Aim of the task: Copy exactly the stretch of data below from the line with "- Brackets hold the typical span" through the line with "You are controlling", including both of those lines.
═══ Source data
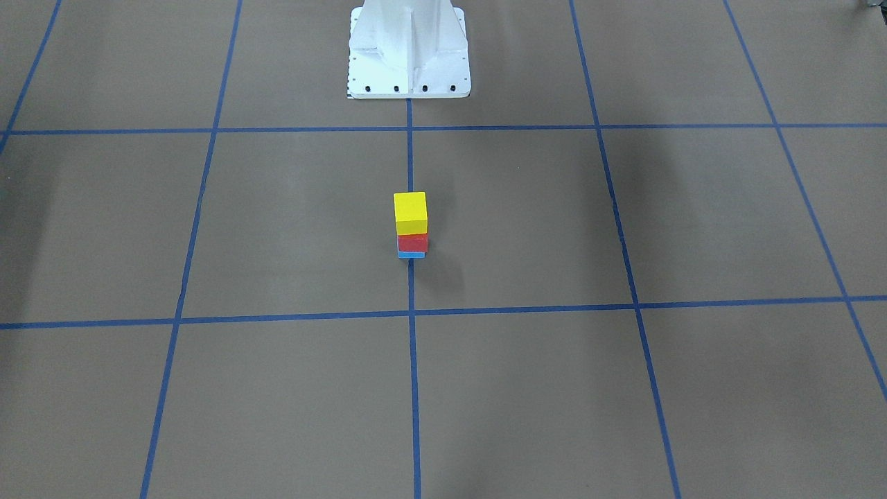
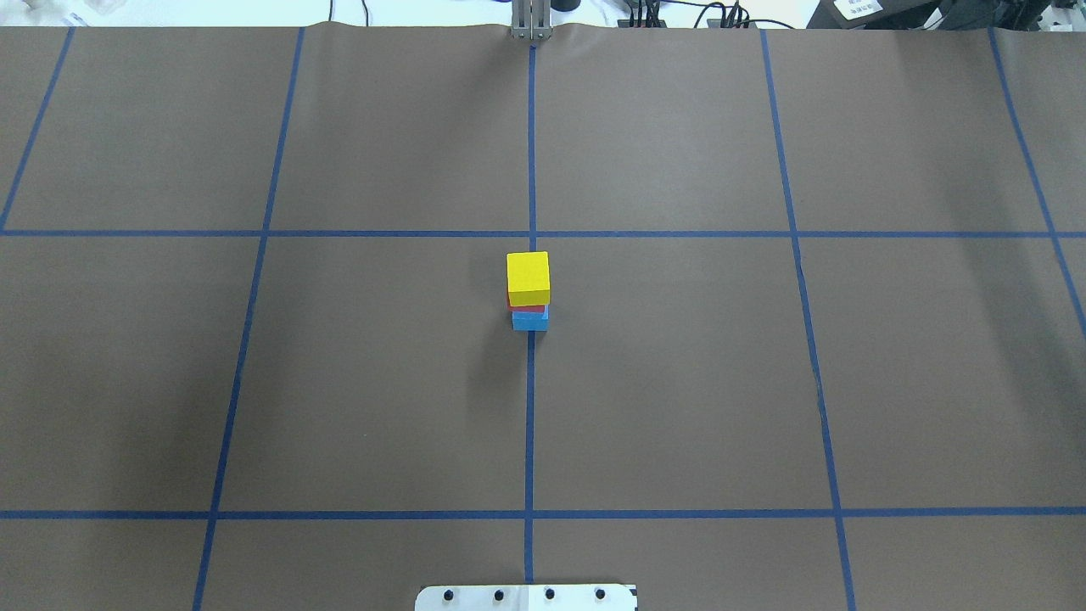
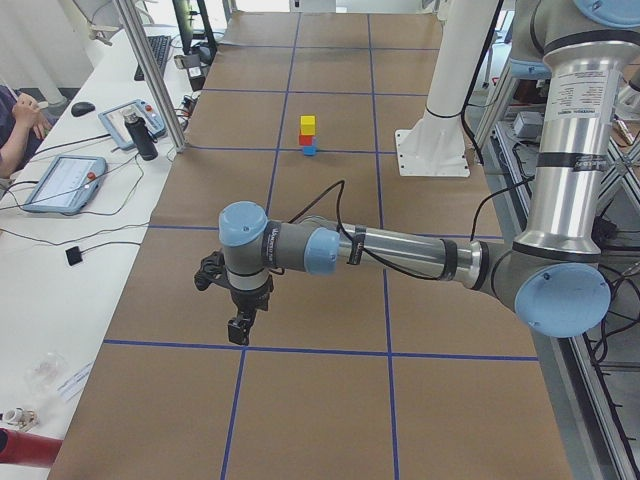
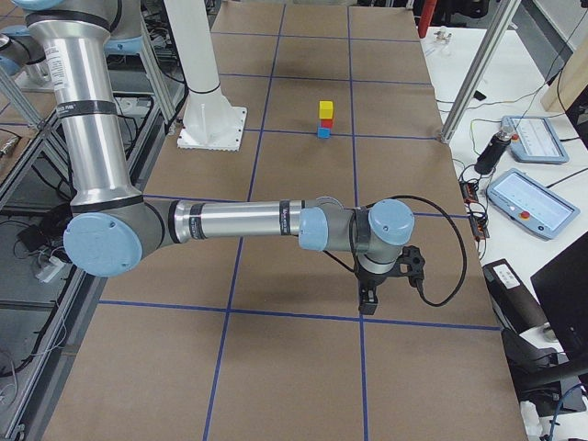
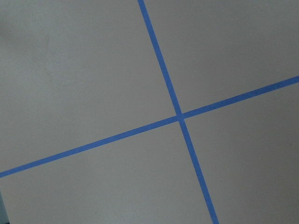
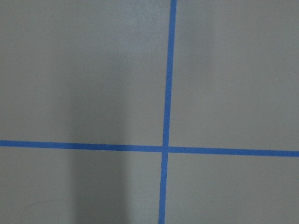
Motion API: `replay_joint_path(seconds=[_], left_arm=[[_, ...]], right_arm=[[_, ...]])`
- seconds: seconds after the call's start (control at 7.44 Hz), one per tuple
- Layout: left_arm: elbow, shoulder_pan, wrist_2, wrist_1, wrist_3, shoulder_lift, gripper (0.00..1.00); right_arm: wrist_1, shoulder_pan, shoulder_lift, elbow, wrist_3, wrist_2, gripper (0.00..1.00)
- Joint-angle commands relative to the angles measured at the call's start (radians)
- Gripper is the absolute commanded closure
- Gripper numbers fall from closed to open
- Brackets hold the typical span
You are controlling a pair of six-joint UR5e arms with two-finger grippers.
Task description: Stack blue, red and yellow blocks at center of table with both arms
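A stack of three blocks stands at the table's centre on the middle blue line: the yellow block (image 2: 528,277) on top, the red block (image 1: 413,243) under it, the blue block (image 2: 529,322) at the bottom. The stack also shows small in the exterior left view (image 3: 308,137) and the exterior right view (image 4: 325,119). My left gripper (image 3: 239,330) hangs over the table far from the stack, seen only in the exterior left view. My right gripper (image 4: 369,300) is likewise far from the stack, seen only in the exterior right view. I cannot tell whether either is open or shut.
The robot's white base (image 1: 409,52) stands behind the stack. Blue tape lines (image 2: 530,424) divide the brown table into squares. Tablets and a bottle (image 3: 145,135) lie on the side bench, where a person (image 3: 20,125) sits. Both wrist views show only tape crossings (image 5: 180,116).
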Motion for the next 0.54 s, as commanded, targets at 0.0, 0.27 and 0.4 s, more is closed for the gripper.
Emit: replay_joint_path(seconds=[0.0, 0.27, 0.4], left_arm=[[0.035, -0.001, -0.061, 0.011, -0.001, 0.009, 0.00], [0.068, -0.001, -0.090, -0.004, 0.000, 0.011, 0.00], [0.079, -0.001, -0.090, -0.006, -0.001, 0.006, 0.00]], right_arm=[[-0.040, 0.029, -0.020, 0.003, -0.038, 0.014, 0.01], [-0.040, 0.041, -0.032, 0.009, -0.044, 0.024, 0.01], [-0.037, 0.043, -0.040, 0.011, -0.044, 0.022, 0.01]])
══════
Response for this exercise:
- Brackets hold the typical span
You are controlling a pair of six-joint UR5e arms with two-finger grippers.

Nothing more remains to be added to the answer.